Parto senza dolore: il segreto nel DNA

Fin dal racconto biblico della cacciata di Adamo ed Eva dal Giardino dell’Eden, il parto di un essere umano è sempre stato associato al dolore. Eppure l’esperienza clinica in tutto il mondo mostra che l’intensità di questa sofferenza varia enormemente da donna a donna, e che non tutte le partorienti hanno necessità di un’anestesia epidurale. Un recente studio firmato da un gruppo di ricercatori dell’Università di Cambridge, nel Regno Unito, ha mostrato come ciò si debba a una specifica variante genica, che agisce come una sorta di “epidurale naturale”.

Nello studio, Michael Lee, medico del reparto di anestesia dell’ospedale universitario di Cambridge, nel Regno Unito, ha reclutato un gruppo di neo-mamme che avevano da poco avuto il primo figlio con un parto naturale e senza complicazioni. Alcune di esse avevano richiesto qualche tipo di anestesia per sopportare il dolore, mentre le altre non avevano avuto questa necessità.

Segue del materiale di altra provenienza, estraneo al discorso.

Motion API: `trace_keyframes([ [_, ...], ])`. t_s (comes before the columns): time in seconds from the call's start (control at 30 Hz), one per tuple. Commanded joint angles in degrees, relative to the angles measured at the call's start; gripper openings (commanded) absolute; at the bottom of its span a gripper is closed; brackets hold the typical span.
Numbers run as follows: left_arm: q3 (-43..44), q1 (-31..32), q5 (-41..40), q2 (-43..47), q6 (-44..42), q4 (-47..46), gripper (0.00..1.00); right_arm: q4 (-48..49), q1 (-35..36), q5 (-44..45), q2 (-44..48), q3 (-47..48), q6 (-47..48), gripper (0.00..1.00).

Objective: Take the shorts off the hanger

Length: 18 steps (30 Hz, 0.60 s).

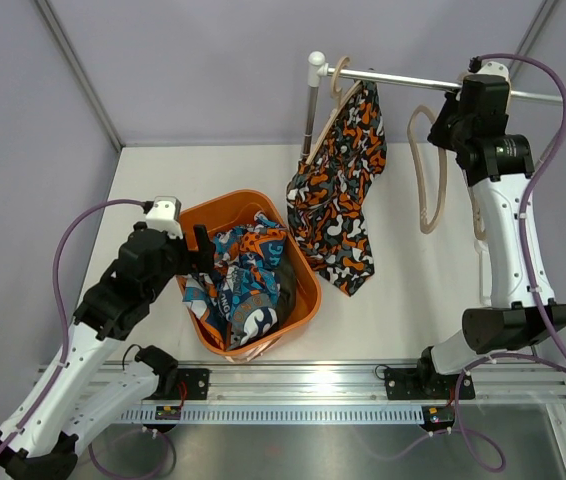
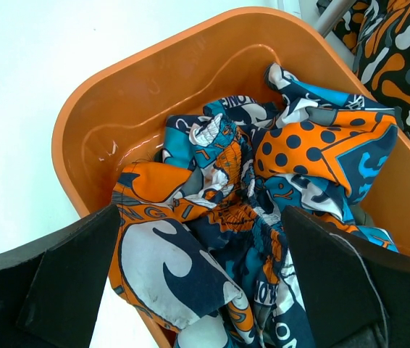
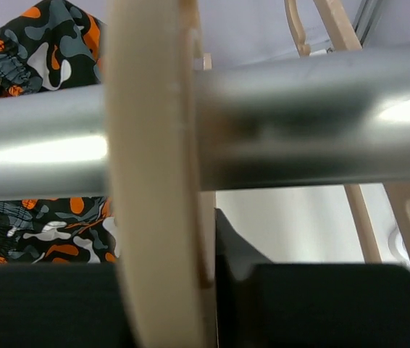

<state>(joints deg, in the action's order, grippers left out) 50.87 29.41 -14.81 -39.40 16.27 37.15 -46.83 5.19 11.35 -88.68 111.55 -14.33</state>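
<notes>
**A:** How does the left gripper [image 2: 201,217] stand?

**B:** It is spread wide and holds nothing. Its two black, flat-faced fingers [image 2: 67,283] hang over the near end of the orange basket [image 2: 118,80], one on each side of the cloth below.

**A:** And what lies in the basket?

**B:** The swirl-print shorts [image 2: 263,203], crumpled in a loose heap. The fabric is soft and thin, in blue, orange and white, with a dotted orange patch and a gathered elastic waistband. The basket is smooth, glossy plastic with rounded corners, and it sits on the matte white table [image 1: 413,280].

**A:** What is farther back?

**B:** The blotch-print shorts [image 1: 338,200] hang from a pale wooden hanger [image 1: 335,78] near the left end of the rail [image 1: 408,80], a shiny round metal bar. The cloth drapes down in folds. Seen from above, its lower tip lies just beside the basket.

**A:** And the right gripper [image 3: 169,290]?

**B:** It is up at the rail, farther right. Its dark fingers flank the hook of a bare hanger [image 3: 154,145], smooth light wood looped over the bar. Whether they pinch the hook or only stand close beside it cannot be told.
</notes>
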Motion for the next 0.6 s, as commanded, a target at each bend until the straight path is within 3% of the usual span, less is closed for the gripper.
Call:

Tutte le pazienti sono state sottoposte ad alcuni test per determinare la soglia di dolore individuale, mediante l’applicazione di una pressione meccanica, di caldo e freddo intenso su un braccio.

Come atteso, le madri che non avevano richiesto l’anestesia durante il parto erano, in media, quelle che sopportavano meglio anche il dolore provocato in tutte queste prove.

Nella seconda parte dello studio, gli autori hanno condotto un’analisi del DNA delle giovani donne coinvolte, scoprendo che quelle che meglio tolleravano il dolore avevano una frequenza insolitamente alta di una variante di un gene che nella popolazione generale è piuttosto rara, dato che si riscontra in una donna su 100. Si tratta, nello specifico, di una variante del gene KCNG4, coinvolto nei meccanismi di trasmissione del segnale nervoso.

"La variante genetica che abbiamo trovato nelle donne che sentono meno dolore durante il parto porta a una modifica nella formazione di una sorta di interruttore presente sulle cellule nervose: questa variazione agisce come un'epidurale naturale”, ha spiegato John Smith, coautore dello studio. “Ciò significa che ci vuole un segnale molto più forte – in altre parole, contrazioni più forti durante il travaglio – per innescarlo. Questo rende meno probabile che i segnali del dolore possano raggiungere il cervello".

La scoperta, secondo gli autori, potrebbe avere interessanti ricadute anche nello sviluppo di nuovi farmaci per gestire il dolore.